Mankind’s First Moments on Mars
“That’s one small step for a man .. one giant leap for mankind.”
The iconic words of Neil Armstrong played over in his mind as he felt the transition from weightlessness to Martian gravity. He took a deep breath and braced himself against a bulkhead for stability. At this point, he wasn’t sure if the churning in his stomach was from the sudden onset of gravity after a year of weightlessness, the fact that he hadn’t eaten anything for the last twenty-four hours, or that he would soon make history as the first human to set foot on the surface of Mars. It was probably all of the above.
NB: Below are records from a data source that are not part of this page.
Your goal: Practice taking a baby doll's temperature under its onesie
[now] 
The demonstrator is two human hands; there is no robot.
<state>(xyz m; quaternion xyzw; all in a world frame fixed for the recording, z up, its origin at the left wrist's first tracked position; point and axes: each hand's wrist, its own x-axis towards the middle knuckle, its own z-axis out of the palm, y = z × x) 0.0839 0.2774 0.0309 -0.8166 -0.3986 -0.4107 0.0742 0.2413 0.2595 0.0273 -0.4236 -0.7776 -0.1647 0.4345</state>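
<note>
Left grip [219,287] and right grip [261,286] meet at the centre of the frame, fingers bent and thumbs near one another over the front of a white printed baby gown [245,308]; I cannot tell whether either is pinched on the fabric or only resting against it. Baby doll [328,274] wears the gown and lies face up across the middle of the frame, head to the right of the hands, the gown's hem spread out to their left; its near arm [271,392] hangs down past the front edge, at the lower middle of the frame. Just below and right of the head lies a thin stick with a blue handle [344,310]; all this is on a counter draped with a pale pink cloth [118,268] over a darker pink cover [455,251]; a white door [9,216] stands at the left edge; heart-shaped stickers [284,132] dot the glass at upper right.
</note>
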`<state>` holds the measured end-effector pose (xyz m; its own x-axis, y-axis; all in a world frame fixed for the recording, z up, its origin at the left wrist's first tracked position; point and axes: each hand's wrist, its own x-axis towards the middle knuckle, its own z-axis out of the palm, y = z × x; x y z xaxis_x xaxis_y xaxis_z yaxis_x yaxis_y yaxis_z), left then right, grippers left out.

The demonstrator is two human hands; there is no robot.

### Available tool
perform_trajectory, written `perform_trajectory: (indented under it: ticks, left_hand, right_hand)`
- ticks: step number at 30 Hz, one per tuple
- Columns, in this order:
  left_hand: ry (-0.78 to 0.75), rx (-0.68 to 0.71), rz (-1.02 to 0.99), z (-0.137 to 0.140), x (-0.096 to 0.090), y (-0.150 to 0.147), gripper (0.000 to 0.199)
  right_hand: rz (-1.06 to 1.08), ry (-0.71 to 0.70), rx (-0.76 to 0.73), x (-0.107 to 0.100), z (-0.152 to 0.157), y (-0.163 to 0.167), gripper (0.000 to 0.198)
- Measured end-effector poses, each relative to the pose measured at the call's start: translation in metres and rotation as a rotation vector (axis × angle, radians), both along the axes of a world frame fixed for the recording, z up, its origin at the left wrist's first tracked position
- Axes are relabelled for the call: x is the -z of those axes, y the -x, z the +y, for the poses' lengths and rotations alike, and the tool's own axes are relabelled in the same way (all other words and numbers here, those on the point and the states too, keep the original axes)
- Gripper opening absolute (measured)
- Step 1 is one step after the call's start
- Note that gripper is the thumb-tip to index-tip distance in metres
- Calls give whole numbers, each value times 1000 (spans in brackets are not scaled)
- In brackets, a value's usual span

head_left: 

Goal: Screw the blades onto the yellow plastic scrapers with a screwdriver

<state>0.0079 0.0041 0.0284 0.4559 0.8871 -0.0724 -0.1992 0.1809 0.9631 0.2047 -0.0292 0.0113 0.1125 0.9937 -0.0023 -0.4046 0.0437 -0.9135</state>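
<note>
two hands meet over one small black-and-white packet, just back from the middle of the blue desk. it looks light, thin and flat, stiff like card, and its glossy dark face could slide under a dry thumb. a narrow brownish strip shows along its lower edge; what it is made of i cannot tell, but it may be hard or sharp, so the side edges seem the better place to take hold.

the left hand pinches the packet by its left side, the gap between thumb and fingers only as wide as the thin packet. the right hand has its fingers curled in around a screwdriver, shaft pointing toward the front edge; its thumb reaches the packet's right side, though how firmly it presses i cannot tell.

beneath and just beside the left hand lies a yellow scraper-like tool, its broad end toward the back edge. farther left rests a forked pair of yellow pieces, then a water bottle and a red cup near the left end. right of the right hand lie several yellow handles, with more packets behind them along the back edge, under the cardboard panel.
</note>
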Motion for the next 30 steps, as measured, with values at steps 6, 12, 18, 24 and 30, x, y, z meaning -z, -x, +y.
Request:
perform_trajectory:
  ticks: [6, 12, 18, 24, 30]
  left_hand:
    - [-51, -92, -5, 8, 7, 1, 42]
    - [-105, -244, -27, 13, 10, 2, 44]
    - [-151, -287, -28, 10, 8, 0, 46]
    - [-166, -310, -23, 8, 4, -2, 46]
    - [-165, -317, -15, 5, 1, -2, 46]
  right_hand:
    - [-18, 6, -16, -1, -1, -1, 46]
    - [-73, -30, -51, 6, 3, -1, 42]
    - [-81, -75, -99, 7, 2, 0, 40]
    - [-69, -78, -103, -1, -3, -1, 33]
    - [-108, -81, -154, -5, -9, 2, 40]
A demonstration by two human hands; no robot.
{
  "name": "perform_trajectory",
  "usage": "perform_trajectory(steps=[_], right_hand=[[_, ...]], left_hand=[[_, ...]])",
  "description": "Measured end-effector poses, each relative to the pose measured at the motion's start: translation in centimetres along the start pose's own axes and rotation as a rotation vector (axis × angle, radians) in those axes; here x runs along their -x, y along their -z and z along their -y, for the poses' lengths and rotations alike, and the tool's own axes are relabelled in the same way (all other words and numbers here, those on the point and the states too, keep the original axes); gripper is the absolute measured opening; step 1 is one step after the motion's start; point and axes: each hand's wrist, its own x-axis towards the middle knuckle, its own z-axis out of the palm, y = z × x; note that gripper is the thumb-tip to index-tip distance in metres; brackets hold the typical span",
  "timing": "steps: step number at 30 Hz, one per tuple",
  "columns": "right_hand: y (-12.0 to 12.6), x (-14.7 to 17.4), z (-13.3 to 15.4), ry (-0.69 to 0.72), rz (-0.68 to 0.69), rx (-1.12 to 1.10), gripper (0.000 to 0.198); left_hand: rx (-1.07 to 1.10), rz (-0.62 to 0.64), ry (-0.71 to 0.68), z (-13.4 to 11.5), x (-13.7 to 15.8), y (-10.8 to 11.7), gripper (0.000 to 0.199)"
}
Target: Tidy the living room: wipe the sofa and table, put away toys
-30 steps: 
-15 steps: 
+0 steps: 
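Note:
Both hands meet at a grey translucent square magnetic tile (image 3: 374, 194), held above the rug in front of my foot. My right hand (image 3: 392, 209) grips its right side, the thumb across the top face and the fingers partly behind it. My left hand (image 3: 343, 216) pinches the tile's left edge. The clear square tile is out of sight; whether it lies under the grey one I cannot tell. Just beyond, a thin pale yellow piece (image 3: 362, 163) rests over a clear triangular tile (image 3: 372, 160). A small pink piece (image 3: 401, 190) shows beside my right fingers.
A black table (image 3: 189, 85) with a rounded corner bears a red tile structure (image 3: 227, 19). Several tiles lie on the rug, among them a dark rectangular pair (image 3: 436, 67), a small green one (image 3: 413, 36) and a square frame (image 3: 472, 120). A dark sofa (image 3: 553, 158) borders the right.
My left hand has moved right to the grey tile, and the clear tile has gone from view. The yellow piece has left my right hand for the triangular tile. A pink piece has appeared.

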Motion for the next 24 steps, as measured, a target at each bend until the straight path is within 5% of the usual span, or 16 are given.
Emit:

Of course, the others would make history of their own as they joined him on the surface minutes after the pivotal moment, but he had drawn the short straw - chosen by a game of chance to be the next great name in humanity’s exploration of space. His would be the name plastered over every headline and textbook for the next hundred years. He’d probably get more than a few schools, maybe even towns, and possibly future settlements on the Red Planet named after him, and why not? After all, he had completed his low gravity training for this mission during his stay at Fort Armstrong, part of the Luna Prime colony.
They would be on the surface soon, so he figured he’d better get his speech underway. Pressing a few buttons on his computerized wristband brought the file up on his in-helmet heads-up display. It was transparent enough to allow him to read the text without having to sacrifice the situational awareness he’d need to make the descent. After having survived a year in space without much of anything going wrong except the occasional fit of near-terminal boredom, he figured this part would be easy.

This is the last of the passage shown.